◆ YOUR ASSIGNMENT:
Within the lines below, find those that hold the string "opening" and copy each one.

——

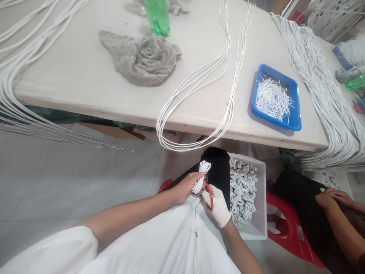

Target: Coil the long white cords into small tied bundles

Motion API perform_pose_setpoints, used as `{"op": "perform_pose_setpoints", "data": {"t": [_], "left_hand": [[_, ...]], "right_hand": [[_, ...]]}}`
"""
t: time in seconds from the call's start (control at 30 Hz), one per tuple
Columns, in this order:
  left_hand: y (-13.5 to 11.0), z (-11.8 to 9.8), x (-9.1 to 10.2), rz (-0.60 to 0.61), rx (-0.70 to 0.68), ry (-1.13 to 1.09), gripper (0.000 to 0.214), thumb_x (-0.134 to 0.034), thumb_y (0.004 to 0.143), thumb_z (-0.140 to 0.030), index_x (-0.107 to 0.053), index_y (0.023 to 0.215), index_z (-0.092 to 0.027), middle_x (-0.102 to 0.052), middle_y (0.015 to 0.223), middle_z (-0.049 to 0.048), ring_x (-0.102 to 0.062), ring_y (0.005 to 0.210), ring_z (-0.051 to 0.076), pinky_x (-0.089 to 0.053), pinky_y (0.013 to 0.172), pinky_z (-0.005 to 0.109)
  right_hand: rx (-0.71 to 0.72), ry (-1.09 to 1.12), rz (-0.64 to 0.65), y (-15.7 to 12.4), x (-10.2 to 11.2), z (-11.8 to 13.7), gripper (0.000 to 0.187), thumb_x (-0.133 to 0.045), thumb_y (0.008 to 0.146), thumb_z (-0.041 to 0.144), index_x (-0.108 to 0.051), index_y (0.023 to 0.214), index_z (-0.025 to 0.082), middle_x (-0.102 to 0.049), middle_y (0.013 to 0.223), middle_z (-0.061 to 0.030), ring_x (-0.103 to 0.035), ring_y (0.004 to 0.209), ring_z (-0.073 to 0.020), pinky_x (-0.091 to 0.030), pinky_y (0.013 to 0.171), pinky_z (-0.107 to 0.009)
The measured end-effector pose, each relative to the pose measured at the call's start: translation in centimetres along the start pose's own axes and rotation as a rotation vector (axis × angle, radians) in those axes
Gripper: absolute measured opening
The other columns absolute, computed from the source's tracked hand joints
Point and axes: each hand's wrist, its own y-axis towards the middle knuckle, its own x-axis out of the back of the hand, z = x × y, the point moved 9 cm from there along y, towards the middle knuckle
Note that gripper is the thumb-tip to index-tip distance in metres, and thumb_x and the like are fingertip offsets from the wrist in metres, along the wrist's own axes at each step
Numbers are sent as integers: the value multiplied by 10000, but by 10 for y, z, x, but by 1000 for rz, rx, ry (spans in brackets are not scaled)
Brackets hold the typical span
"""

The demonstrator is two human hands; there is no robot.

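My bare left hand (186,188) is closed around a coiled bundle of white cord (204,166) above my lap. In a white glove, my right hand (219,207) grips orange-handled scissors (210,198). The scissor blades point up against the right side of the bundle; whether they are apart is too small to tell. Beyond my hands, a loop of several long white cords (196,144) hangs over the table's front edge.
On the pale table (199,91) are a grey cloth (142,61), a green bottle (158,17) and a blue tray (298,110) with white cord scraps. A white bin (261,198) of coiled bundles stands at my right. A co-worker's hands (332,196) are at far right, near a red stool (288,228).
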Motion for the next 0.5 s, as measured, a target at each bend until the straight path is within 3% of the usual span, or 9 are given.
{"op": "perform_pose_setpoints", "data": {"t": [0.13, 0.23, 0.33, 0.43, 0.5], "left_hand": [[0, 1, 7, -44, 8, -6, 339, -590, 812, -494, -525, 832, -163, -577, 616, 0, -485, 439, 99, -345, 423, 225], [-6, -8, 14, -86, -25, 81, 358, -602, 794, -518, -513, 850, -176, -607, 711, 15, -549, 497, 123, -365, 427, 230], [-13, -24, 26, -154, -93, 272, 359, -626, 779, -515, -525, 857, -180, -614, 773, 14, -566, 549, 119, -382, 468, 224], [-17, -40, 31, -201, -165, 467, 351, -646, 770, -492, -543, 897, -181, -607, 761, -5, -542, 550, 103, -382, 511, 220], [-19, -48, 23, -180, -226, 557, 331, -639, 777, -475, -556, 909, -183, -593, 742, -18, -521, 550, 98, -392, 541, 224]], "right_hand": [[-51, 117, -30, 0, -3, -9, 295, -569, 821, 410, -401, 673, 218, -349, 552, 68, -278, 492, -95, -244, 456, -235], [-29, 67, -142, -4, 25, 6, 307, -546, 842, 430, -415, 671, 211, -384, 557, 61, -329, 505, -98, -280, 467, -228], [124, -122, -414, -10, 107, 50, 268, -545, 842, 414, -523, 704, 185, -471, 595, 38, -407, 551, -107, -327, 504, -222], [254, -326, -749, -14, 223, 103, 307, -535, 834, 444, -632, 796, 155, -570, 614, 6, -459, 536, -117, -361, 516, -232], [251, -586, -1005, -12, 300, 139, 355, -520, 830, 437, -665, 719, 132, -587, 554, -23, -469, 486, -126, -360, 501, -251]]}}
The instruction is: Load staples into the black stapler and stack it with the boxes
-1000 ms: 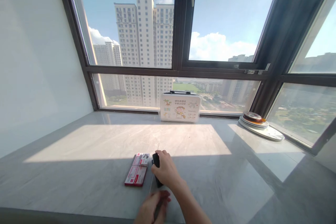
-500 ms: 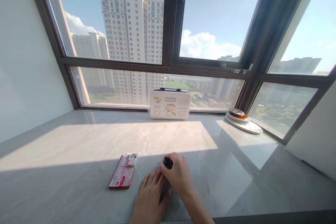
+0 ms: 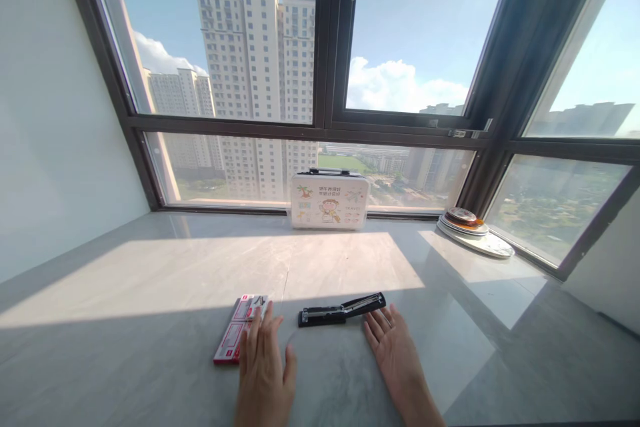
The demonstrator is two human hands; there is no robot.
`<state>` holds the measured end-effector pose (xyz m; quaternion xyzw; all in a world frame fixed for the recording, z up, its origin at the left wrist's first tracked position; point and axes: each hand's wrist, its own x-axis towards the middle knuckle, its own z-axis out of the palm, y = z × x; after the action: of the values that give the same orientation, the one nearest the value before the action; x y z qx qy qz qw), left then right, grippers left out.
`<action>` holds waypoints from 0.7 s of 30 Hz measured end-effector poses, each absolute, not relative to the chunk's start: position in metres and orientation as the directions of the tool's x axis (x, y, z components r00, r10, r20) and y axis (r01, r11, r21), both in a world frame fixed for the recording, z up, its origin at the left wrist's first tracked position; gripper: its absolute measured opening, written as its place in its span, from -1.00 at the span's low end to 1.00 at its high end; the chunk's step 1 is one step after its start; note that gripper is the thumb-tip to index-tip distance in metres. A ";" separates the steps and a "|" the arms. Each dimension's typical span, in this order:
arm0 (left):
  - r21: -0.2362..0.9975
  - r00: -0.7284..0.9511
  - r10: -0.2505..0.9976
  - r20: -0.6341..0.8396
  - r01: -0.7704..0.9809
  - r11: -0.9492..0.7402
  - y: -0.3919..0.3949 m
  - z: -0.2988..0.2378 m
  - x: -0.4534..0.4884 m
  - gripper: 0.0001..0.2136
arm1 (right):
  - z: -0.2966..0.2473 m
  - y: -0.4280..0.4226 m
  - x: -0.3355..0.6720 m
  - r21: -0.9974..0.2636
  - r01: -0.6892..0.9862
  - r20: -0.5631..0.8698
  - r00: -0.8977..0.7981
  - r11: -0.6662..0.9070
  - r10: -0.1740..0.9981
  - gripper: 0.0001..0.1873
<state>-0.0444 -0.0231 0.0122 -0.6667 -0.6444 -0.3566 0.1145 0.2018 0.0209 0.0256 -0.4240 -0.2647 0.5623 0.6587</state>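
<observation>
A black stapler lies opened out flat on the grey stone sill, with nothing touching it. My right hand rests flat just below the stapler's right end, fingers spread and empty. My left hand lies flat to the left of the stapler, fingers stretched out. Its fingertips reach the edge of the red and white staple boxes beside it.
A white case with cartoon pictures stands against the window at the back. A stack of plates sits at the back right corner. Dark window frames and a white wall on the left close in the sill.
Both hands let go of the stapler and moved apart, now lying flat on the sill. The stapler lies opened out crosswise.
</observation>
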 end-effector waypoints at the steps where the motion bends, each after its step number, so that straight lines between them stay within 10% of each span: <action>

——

◆ THE COMPLETED TASK:
Gripper: absolute measured opening
`<action>` holds waypoints from 0.7 s of 30 Hz measured end-effector poses, each absolute, not relative to the chunk's start: position in metres and orientation as the directions of the tool's x axis (x, y, z components r00, r10, r20) and y axis (r01, r11, r21), both in a world frame fixed for the recording, z up, its origin at the left wrist's first tracked position; gripper: its absolute measured opening, written as its place in its span, from -1.00 at the span's low end to 1.00 at its high end; the chunk's step 1 is one step after its start; note that gripper is the thumb-tip to index-tip distance in metres. A ";" separates the steps and a "|" the arms. Each dimension's typical span, in this order:

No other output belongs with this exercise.